Late last year, Franklin wrote a three-part series uncovering the silent but serious problem of poverty in Lebanon.
And when he was not offering to cover community events, he was so often in attendance.
"Brooks was the one I could count on to come out and cover events," said Elder Johnny Crudup, the pastor at the Garden of Prayer Tabernacle Church, and who met Franklin in the early 1990s when he helped establish the Wilson County NAACP. "He even came to my church for services when he wasn't covering stories."
"When my wife was struck with cancer, he came to see me and called me as a friend. He was just an awesome friend."
Nearly everyone recalled Brooks as just that – a friend.
Mt. Juliet Police Chief Winston "Ted" Floyd said there was never a time Brooks would not cross the street to say hello.
"It saddens me to hear of this tragedy," Floyd said. "Brooks always treated me fairly. There's never been a time, in any shape or form, that I could not trust him. He was a friendly and honest reporter. Each time I looked at the newspaper I knew his story was straight up. And when I see things like Brooks Bucks I knew he was not only an excellent journalist but wanted to help people too.
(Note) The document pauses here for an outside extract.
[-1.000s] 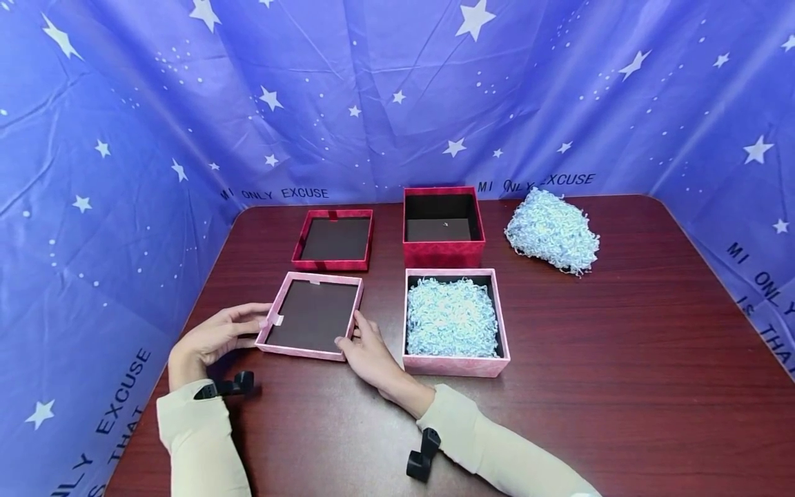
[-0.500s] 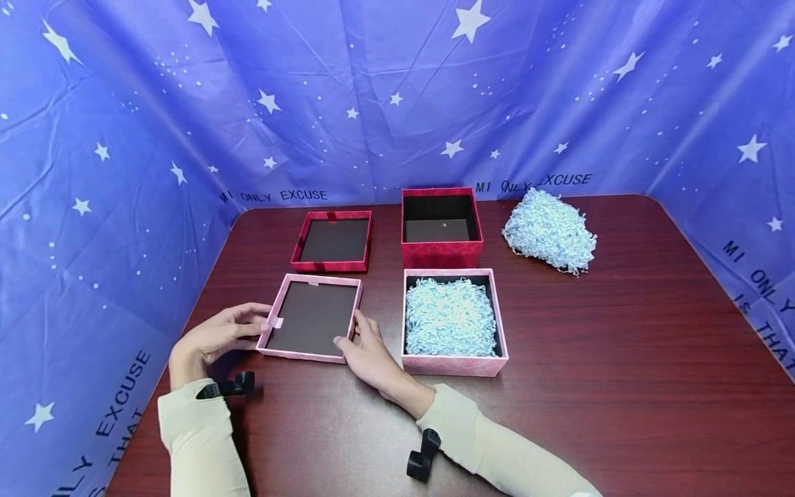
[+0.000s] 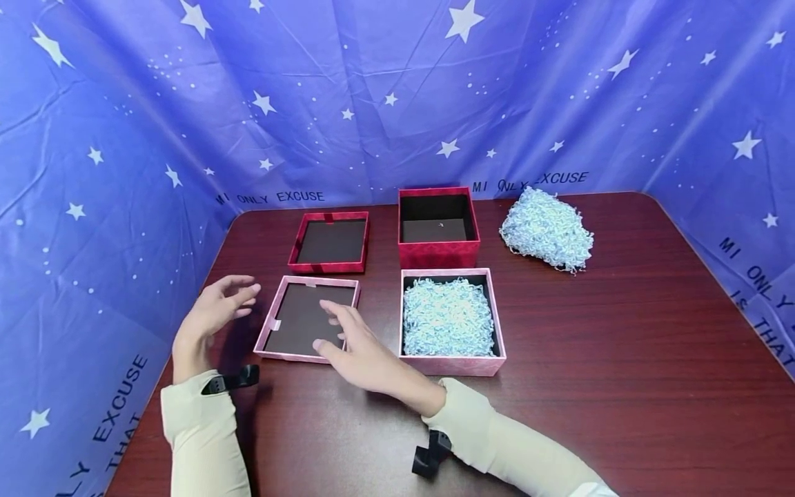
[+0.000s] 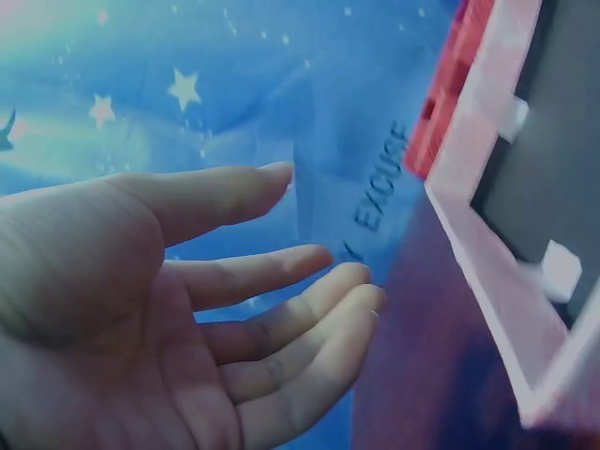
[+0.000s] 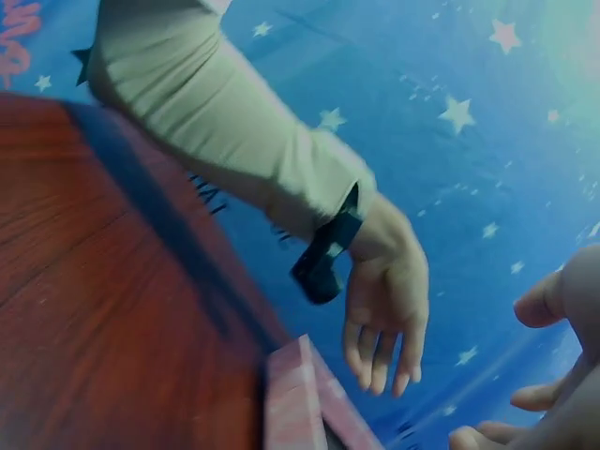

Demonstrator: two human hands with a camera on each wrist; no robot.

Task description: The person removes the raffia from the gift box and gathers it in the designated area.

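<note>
A pink box lid (image 3: 304, 317) lies inside-up at the left of the table, its dark lining and small white tabs showing. Beside its left edge, apart from it, my left hand (image 3: 214, 310) hovers with relaxed fingers and holds nothing; the left wrist view shows the gap to the pink lid (image 4: 487, 272). My right hand (image 3: 354, 352) is over the lid's right side, fingers spread and holding nothing, hiding part of that edge. Just right of it stands a pink box (image 3: 453, 365) filled with pale blue shredded paper (image 3: 447, 317).
Behind the pink lid lies a red lid (image 3: 329, 266), inside-up. A red box (image 3: 438, 254) with a dark interior stands behind the pink box. At the back right is a heap of blue shredded paper (image 3: 546, 229). A starry blue curtain (image 3: 373, 90) surrounds the table.
Both hands have let go of the pink lid, which stays on the table. The left hand has lifted away up and left; the right has risen and shifted left over the lid.
</note>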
That was the way he was."
It was his reputation not just as a friend but as a true humanitarian that led to the Brooks Bucks fundraiser, which was put on to benefit one of Franklin's most loved causes, Habitat for Humanity.
The three-year-old campaign, sponsored by Demos', has provided nearly $15,000 for the international nonprofit agency dedicated to building affordable housing for the underprivileged.
"He was a champion of the working poor and that's what I admired," Habitat for Humanity of Wilson County Executive Director Cyndi Todd said. "He had a way of saying what needed to be said."
Ashe said it was regrettable Franklin does not have any children to "take home all his plaques."
But in the eyes of many, Franklin still had a family.
"I have a family, but Brooks was really my brother," friend Buddy Mason said. "We went through thick and thin together, and he was always by my side – just a true friend who was always there when I needed him.
"He'll always be in my memories," he said. "I'll never forget Brooks. I know he's gone to heaven, and I know that we'll see him again."